## WHAT YOU HAVE TO DO
How many lines in the data below contain the word "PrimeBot"? State only the number.

*** Block opens ***

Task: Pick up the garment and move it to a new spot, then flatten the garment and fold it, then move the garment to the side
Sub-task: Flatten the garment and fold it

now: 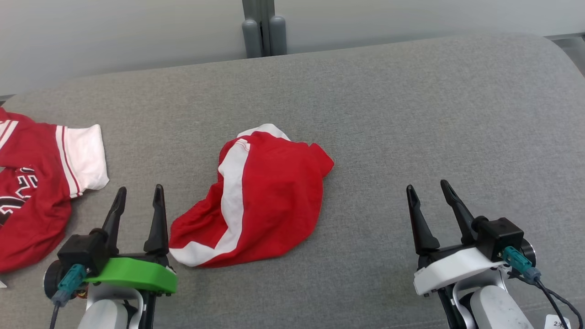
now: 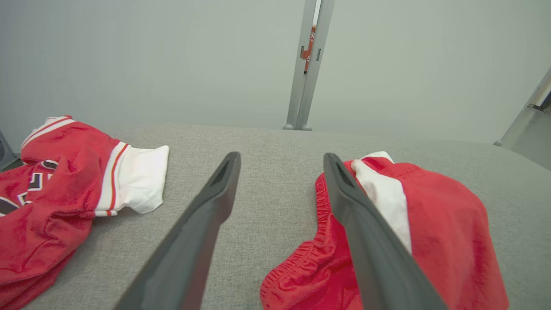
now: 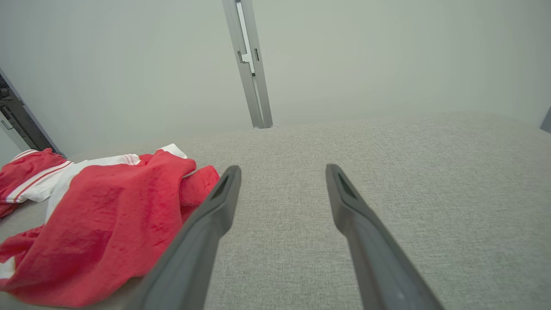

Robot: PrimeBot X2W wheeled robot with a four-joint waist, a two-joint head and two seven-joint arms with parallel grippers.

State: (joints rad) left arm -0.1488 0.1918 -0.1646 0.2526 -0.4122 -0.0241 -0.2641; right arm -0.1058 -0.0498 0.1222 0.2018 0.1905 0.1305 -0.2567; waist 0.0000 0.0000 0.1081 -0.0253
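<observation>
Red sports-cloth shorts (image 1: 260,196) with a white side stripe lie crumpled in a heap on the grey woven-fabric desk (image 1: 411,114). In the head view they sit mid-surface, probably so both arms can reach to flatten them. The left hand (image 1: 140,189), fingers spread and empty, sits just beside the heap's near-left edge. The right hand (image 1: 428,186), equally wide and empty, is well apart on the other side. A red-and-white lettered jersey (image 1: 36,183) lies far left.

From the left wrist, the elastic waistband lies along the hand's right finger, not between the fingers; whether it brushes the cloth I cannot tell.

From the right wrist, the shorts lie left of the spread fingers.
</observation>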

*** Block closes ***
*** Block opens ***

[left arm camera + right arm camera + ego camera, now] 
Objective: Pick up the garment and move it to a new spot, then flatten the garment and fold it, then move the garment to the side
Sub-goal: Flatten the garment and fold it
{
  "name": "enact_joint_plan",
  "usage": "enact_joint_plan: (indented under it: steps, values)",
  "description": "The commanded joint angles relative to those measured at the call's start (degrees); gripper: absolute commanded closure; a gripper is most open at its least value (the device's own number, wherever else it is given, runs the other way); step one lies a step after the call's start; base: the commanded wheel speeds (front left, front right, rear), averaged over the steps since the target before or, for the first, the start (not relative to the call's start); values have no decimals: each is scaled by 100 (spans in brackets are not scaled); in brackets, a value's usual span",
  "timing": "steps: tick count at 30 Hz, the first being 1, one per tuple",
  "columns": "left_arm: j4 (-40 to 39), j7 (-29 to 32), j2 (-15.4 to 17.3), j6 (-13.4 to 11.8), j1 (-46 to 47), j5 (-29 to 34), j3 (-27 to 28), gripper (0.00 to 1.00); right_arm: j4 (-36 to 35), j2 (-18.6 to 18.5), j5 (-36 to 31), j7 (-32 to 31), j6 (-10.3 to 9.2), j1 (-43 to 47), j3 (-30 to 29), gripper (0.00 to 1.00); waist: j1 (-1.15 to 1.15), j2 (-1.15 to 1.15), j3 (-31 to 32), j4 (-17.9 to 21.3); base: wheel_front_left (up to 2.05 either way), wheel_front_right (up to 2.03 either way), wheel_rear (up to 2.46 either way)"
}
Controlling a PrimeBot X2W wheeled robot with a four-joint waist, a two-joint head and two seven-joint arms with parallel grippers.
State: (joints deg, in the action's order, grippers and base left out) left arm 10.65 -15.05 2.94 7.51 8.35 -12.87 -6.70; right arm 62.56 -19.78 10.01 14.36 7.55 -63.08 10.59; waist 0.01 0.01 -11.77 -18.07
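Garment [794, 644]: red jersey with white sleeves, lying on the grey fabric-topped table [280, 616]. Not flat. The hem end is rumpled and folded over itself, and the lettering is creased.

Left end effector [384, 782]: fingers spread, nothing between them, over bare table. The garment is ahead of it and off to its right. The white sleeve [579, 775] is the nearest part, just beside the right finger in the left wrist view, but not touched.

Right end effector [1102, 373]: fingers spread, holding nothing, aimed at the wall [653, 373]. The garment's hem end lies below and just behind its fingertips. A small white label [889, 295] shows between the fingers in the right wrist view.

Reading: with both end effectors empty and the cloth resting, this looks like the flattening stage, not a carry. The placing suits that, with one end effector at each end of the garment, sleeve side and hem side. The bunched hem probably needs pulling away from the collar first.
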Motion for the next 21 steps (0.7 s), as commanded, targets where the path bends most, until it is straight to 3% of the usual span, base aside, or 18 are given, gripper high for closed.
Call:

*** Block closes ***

## EXERCISE RESPONSE
2